After an evaluation, GNOME has moved from Bugzilla to GitLab. Learn more about GitLab.
No new issues can be reported in GNOME Bugzilla anymore.
To report an issue in a GNOME project, go to GNOME GitLab.
Do not go to GNOME Gitlab for: Bluefish, Doxygen, GnuCash, GStreamer, java-gnome, LDTP, NetworkManager, Tomboy.
Bug 127218 - new parser does not re-escape entities when merging
new parser does not re-escape entities when merging
Status: RESOLVED FIXED
Product: intltool
Classification: Deprecated
Component: general
unspecified
Other All
: Normal critical
: ---
Assigned To: intltool maintainers
intltool maintainers
Depends on: 116526
Blocks:
 
 
Reported: 2003-11-17 18:18 UTC by Jody Goldberg
Modified: 2004-12-22 21:47 UTC
See Also:
GNOME target: ---
GNOME version: ---


Attachments
now uses OrigTree style (1.50 KB, patch)
2003-11-18 15:54 UTC, Brian Cameron
none Details | Review
OrigTree.pm file (2.28 KB, text/plain)
2003-11-18 15:55 UTC, Brian Cameron
  Details
Use the standard Tree style instead of XML::Parser::Style::OrigTree (1.56 KB, patch)
2003-12-11 10:10 UTC, Denis Barbier
none Details | Review
patch fixing bug reported by jrb (26.61 KB, patch)
2003-12-18 19:08 UTC, Brian Cameron
none Details | Review
updated patch (9.25 KB, patch)
2004-01-05 19:13 UTC, Brian Cameron
none Details | Review

Description Jody Goldberg 2003-11-17 18:18:36 UTC
If the original text to translate contains an entity

eg 'Latex & HTML'

The parser unescapes things for translation but does not re-escape for merging.
Which results in
    <foo>Latex & HTML</foo>

and parse warnings
Comment 1 Jody Goldberg 2003-11-17 18:19:18 UTC
It seems caused by the patch for #116526
Comment 2 Kenneth Rohde Christiansen 2003-11-17 18:24:56 UTC
Okay, I am delaying the release before this is fixed. Will you take a
look Brian?
Comment 3 Jody Goldberg 2003-11-17 18:28:32 UTC
On a semi-related note.  I've noticed that

- intltool did not branch for gnome-2-4 before adding this major change
- intltool does not seem to tag CVS for its releases

Both are good release practices that you may want to adopt.
Comment 4 Kenneth Rohde Christiansen 2003-11-17 18:39:20 UTC
You're right. Next release will be CVS-tagged.
Comment 5 Brian Cameron 2003-11-17 23:23:14 UTC
Okay, there are a few ways we could address this problem.

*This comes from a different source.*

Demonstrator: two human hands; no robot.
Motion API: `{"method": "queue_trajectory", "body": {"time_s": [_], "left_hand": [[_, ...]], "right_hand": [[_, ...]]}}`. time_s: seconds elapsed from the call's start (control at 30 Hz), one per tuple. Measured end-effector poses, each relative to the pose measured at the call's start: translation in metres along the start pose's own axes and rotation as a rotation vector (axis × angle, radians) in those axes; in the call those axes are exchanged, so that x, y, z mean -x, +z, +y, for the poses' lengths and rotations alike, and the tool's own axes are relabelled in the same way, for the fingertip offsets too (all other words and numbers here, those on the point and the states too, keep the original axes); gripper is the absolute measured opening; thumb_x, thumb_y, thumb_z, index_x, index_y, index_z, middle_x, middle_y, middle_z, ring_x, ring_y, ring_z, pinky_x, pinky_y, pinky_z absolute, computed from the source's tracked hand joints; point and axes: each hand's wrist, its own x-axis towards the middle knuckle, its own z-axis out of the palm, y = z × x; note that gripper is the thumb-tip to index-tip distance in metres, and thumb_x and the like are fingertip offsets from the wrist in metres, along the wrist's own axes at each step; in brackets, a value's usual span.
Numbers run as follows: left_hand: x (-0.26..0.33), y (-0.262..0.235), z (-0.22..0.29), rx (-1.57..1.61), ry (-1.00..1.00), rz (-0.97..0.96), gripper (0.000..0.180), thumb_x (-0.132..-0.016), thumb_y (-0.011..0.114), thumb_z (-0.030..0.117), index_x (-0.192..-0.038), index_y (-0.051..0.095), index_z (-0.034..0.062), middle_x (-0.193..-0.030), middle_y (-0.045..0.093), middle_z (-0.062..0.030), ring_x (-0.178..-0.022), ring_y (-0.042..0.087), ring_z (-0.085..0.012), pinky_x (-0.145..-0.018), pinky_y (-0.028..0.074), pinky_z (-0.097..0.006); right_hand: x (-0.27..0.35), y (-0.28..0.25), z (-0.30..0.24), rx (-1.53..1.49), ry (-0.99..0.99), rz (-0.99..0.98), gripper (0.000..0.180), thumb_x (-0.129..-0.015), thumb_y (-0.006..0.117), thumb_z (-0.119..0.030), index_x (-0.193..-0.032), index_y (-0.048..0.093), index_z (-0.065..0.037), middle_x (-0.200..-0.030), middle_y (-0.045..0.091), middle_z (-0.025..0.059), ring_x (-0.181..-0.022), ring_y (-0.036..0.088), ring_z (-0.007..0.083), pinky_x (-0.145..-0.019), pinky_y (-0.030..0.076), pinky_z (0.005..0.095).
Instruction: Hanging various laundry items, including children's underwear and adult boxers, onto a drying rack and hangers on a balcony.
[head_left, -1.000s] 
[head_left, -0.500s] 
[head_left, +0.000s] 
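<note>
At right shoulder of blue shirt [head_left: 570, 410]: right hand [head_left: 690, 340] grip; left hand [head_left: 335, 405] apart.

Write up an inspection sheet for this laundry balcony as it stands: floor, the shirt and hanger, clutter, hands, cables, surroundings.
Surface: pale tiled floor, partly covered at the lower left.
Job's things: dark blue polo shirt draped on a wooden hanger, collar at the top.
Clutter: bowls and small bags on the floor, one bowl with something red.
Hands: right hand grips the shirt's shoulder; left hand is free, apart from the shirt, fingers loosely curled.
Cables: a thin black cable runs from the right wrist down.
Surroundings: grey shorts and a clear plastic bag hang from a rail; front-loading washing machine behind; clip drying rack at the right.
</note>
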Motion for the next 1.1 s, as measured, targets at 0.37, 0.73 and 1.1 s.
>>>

1. We could preprocess the file and change Entity tags to
   something else before we parse it, and then change them
   back after the XML parser has processed the file. 

   For example, we could change &amp; to something like
   INTLTOOLENTITYSTARTampINTLTOOLENTITYEND (or somesuch)
   via regular expression before parsing the file.  Then
   change it back after the XML parser is done parsing.
   This is obviously a bit of a hack, but simple to implement
   if we can come up with keywords that we are sure would
   never be found in a real XML document.

2. If we are happy handling just the 5 Entities that are 
   Predefined in XML (&lt, &gt, &amp, &apos, &quot)., then
   we could just use the Expat::xml_escape function to
   convert them back into the &lt, &gt, &amp, &apos, &quot
   format.

3. If we are happy handling just unsafe HTML Entities, then
   we could use the HTML::Entities.encode_entities method on
   CDATA elements.  This does what #2 does and also handles
   some additional HTML Entities.

4. The most robust solution would be to define our own 
   XML::Filter Start, End, and Char handlers which work much
   the same way as the Tree style, but use 
   $expat->original_string() rather than using the UTF-8 output.
   This could be done by writing our own custom XML::Style based
   on the Tree style.  This means a slight variation of the
   Tree.pm file would become a part of the intltool project.

   However this technique works on all Entities *except* for
   the 5 Entities that are a part of the XML standard (&lt,
   &gt, &amp, &apos, &quot), so it would need to be used in 
   conjunction with solution #2.  

Let me know what solution works best for intltool-merge's needs,
and I'll go ahead and fix the code.

Comment 6 Kenneth Rohde Christiansen 2003-11-18 00:07:00 UTC
I would think that 2 is enought for our needs. If not 4 seems like the
best sollution. the pm modules are written in C and compiled right?

Kenneth
Comment 7 Brian Cameron 2003-11-18 15:53:35 UTC
Here is patch for solution #4.  I realize that my earlier analysis
was a bit wrong.  Solution #4 does properly handle the Predefined
XML tags, so it is not necessary to use xml_escape().  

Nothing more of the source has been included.